Difficult Conversations

Recently finished a really good book called Difficult Conversations.  My takeaways:


  • As we argue vociferously for our view, we often fail to question one critical assumption upon which our whole stance in the conversation is built: I am right, you are wrong.  This simple assumption causes endless grief.
  • Difficult conversations are almost never about getting the facts right.
  • We assume we know the intentions of others when we don’t.  Worse still, when we are unsure about someone’s intentions, we too often decide they are bad.
  • Why is it always the other person who is naïve or selfish or irrational or controlling?  Why is that we never think we are the problem?
  • Arguing blocks us from exploring each other’s stories
  • Telling someone to change make it less rather than more likely that they will
  • Instead of asking yourself, “how can they think that?!” ask yourself, “I wonder what information they have that I don’t?”  Instead of asking, “how can they be so irrational?” ask, “How might they see the world such that their view makes sense?”  Certainty locks us out of their story; curiosity lets us in.
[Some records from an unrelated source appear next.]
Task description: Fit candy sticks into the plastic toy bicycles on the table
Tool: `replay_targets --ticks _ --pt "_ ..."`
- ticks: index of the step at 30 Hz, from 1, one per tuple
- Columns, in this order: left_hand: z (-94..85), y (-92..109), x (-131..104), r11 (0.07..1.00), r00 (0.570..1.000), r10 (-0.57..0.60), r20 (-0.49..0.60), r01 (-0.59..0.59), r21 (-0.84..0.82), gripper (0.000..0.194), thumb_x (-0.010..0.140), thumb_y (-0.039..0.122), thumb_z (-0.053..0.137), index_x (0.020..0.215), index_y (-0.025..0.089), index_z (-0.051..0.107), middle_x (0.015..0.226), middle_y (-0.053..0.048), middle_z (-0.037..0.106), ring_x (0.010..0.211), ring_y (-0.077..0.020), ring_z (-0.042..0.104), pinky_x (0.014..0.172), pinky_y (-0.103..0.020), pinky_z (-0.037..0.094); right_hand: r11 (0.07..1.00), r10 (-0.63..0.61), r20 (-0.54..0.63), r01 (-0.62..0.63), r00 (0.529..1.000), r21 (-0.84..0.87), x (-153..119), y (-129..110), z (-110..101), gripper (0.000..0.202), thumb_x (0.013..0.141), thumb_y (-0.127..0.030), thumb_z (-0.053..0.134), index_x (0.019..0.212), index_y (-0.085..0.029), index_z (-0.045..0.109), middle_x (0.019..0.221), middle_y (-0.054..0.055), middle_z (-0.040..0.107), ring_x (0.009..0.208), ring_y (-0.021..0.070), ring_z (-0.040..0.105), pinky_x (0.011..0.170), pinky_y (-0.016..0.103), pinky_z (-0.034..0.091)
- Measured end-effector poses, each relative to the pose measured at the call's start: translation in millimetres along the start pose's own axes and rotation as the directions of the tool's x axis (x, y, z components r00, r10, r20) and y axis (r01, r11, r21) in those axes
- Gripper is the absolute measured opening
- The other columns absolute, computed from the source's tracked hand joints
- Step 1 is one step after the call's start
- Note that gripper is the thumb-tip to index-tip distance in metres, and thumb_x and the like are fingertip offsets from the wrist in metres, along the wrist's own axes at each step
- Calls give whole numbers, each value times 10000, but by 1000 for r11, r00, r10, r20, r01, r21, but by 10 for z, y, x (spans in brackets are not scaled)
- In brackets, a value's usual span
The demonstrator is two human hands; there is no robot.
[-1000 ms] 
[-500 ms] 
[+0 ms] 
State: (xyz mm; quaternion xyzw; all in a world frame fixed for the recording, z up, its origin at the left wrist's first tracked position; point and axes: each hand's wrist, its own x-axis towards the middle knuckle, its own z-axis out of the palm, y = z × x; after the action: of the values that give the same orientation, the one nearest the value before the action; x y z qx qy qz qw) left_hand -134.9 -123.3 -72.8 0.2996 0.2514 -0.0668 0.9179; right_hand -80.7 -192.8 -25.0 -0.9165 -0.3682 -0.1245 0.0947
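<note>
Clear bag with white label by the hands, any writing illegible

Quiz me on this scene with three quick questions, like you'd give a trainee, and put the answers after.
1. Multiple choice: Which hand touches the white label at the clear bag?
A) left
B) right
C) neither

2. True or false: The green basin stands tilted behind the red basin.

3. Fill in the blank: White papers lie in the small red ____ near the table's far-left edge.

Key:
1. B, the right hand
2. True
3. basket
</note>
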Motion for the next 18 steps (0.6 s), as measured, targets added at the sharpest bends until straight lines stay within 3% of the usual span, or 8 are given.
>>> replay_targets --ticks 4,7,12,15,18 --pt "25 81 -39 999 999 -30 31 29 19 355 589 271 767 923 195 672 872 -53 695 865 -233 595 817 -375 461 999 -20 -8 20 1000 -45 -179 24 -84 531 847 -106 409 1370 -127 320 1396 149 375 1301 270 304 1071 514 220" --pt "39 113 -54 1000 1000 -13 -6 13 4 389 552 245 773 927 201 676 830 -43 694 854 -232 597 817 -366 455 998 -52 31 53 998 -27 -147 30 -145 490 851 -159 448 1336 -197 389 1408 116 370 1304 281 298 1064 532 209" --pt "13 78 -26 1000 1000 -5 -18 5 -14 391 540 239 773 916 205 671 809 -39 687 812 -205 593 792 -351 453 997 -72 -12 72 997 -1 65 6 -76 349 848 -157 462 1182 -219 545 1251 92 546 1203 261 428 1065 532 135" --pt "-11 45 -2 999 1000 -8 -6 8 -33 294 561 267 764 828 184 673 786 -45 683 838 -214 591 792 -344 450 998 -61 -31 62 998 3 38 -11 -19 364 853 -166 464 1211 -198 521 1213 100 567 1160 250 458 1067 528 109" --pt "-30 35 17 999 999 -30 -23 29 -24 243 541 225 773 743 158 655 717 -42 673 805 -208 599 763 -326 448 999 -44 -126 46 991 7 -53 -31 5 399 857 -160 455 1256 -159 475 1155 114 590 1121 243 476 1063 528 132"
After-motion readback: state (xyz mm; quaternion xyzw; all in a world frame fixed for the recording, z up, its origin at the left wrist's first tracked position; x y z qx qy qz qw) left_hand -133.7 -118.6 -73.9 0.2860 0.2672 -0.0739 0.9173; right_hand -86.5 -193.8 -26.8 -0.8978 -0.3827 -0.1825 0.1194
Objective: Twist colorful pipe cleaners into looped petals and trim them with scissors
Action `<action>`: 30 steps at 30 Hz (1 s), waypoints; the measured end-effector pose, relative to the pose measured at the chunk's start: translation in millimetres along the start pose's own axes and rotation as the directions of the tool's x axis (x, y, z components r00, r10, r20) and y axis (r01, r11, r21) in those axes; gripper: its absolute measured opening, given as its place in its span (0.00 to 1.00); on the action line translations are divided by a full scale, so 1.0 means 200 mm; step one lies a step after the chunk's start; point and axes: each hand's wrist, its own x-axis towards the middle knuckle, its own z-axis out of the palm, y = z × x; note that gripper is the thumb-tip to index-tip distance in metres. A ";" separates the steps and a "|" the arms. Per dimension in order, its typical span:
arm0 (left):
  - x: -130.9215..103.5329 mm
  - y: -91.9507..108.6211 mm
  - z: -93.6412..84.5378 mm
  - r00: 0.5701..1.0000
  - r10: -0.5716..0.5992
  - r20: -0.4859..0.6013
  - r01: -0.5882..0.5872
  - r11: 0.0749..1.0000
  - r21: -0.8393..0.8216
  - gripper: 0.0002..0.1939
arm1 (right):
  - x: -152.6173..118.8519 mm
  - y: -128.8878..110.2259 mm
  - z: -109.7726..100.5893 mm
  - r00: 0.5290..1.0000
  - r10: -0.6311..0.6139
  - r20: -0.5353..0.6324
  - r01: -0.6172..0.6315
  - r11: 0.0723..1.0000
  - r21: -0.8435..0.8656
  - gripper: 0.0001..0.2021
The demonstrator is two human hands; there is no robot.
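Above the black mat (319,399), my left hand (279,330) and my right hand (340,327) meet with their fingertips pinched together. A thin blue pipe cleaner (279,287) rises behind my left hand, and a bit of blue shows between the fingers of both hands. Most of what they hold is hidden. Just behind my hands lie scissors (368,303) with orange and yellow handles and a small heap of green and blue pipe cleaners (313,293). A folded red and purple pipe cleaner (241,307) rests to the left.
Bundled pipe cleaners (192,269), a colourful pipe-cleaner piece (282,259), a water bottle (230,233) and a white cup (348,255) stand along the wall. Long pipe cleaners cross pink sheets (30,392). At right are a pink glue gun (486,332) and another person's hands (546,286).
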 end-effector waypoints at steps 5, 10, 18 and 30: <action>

  • While we care deeply about other people’s intentions toward us, we don’t actually know what their intentions are.
  • We make an attribution about another person’s intentions based on the impact of their actions on us.
  • Focusing on blame is a bad idea because it inhibits our ability to learn what’s really causing the problem and to do anything meaningful to correct it
  • When your real goal is finding the dog, fixing the ceiling, and preventing such incidents in the future, focusing on blame is a waste of time.  It neither helps you understand the problem looking back, nor helps you fix it going forward.
  • A particularly problematic form of avoiding is complaining to a third party instead of to the person with whom you’re upset.  It makes you feel better, but puts the third party in the middle with no good way to help.
  • No one is always anything.  We each exhibit a constellation of qualities, positive and negative, and constantly grapple with how to respond to the complicated situations life presents.
  • Being disappointed that someone isn’t reading our mind is one of our contributions to the problem.